Wealth is a relative thing - of course.

For me, being rich means not having work.  I expect to work at least until age 65, or perhaps age 67, to meet my personal and family expectations and goals for retirement.  All this even though my family meets the high end benchmarks in the OP.  

Charles


----------



## gsturtz (Nov 9, 2007)

I'm sure it varies wildly, but what are some "rules of thumb" you use for retirement planning?

For those not yet retired, what % of your income do you save? (me, ~17%, probably should be closer to 25%)

At what age will you/did you retire.  (My goal is 58, but could be as early from 55 if I meet my $$ goals.)  SS is not included in any of my planning figures. (just to be conservative)


----------



## pgnewarkboy (Nov 9, 2007)

*Making it on your own- a narrow minded perspective*

Many of the posters are very proud that they "made it on their own."  I guess you don't realize that NOBODY makes it on their own . It takes a whole society for anybody to make it.  It takes a local government, federal government, army, school system, banking system with safeguards, friends or relatives who provide moral support, constitution of the US that give you the right to "make it on your own".  People gave their lives for that.  The bottom line is that you need other people who are buidling bridges, delivering mail, fixing power lines, making cars, buidling roads and making inventions that spur the economy.  We benefit from entertainers and other creative people who provid stress relief and fun and beauty. You need a functioning and effective world banking system and health system.  You need doctors, lawyers, engineers etc. All working together so we can all make a society that provides for its people.  We all benefit from the efforts of others.

Why don't we stop all this ego building backslapping and realize that we are not alone and we owe much to others.


----------



## Steamboat Bill (Nov 9, 2007)

pgnewarkboy said:


> John,
> 
> There are many, many, people in this country who cannot take advantage of all these opportunities for many reasons. In a nation that worships money above all else, that causes injustice.  Let me be clearer, having money is not a virtue.  I am glad that you earned every penny you made and saved it.  It doesn't make you better than anybody else.



Nobody here (especially John) has posted that they think they are better than anyone else. 

I find this thread fascinating and enjoy reading about the success of other people. I am glad to share some of my knowledge (financial or otherwise) and I am always happy to learn something new.

I personally feel the USA has the greatest opportunity for EVERYONE to improve their lives. If you become rich....great. If you are happy....even better. Nowhere else in the world has so many people started with nothing and created great wealth. 

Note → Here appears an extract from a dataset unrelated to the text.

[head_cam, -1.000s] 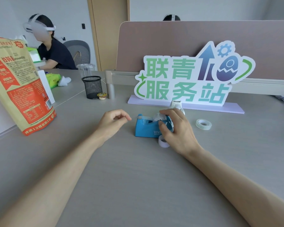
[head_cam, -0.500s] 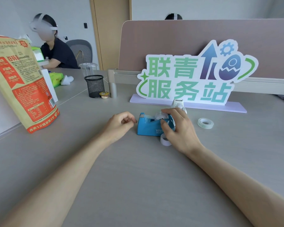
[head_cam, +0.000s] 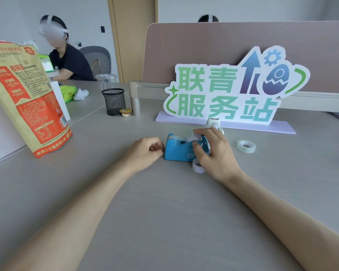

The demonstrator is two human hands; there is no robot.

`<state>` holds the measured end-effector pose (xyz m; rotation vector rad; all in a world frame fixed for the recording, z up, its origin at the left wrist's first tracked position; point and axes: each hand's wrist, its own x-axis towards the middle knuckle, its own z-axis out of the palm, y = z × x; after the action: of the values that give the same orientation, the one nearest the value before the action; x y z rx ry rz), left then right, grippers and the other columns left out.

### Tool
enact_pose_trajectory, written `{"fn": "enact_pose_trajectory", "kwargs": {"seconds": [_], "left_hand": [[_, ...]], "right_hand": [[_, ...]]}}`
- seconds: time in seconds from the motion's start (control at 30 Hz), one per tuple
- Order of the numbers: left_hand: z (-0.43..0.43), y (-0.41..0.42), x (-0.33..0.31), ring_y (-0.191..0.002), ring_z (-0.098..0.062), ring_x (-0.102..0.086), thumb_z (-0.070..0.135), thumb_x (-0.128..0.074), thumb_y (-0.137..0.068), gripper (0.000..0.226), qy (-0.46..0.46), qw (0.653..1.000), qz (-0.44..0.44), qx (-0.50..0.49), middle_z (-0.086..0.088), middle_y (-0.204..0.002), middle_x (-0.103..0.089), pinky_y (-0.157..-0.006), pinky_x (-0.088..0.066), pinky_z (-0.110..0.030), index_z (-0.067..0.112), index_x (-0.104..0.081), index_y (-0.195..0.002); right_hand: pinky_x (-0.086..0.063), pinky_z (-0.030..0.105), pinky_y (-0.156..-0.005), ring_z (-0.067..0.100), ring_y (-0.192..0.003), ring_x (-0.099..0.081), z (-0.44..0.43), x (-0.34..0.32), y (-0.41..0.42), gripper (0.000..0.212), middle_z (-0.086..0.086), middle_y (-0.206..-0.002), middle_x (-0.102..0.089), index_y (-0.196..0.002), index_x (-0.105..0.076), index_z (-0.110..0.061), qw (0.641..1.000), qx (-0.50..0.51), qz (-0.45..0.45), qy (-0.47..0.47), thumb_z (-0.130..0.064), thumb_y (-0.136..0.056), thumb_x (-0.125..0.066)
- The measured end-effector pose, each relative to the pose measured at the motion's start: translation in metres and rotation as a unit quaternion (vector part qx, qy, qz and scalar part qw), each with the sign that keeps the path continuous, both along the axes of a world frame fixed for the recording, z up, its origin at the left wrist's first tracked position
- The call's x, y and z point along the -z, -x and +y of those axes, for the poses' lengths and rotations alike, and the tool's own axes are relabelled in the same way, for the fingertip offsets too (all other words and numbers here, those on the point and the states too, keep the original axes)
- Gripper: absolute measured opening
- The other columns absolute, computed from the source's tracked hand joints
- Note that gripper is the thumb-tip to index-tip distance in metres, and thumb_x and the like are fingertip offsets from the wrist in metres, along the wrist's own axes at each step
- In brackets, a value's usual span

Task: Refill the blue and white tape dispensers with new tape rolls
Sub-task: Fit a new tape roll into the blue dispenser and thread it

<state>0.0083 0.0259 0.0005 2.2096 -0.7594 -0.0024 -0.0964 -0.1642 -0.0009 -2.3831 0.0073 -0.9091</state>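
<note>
Blue dispenser (head_cam: 181,152), mid-desk, is being gripped at its rear by the right hand (head_cam: 213,153) curling over the new roll (head_cam: 192,136), seemingly to seat it, while the left hand (head_cam: 145,151), curled and apparently empty, is bracing its cutter end

A single wide-angle view sits at the person's head, facing forward and down across the pale grey desktop (head_cam: 164,222). The bare left forearm (head_cam: 82,216) and bare right forearm (head_cam: 286,216) enter from the bottom corners, close to the lens. The white cut-out sign with green characters (head_cam: 223,94) stands farther back.
</note>
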Motion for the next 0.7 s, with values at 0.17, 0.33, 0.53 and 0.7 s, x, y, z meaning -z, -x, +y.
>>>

Look at Mark Z of Facebook.com....he is now worth $5 billion and is only 23yo. He did it by creating a great web site. Too bad TUGbbs.com is not worth that kind of money.

I would argue that our entire nation does not worship money above anything else.


----------



## pgnewarkboy (Nov 9, 2007)

*Smugness*

I don't know john and  my comment was indeed a personal attack and that was wrong on my part.  I do feel, however, that this "made it on my own business  IN GENERAL and not pointing to any specific individual can reflect an undeserving smugness.  There is a certain uncharitable and judgmental tone to the statement.

I have no problem with tips and financial advice.


----------



## Jya-Ning (Nov 9, 2007)

I feel very lucky that my parent did not force me or make some decision for me that will affect me later on while I have no ability to make that kind of decision.

I feel very lucky that although I grow up in a semi-dictatorship country, the year I grow up, the country is booming and take the US system, so my common sense is similar to US's common sense.

I feel very lucky that my parents provide me enough support to allow me to develop on my own interest and when I done with it, I can start from zero.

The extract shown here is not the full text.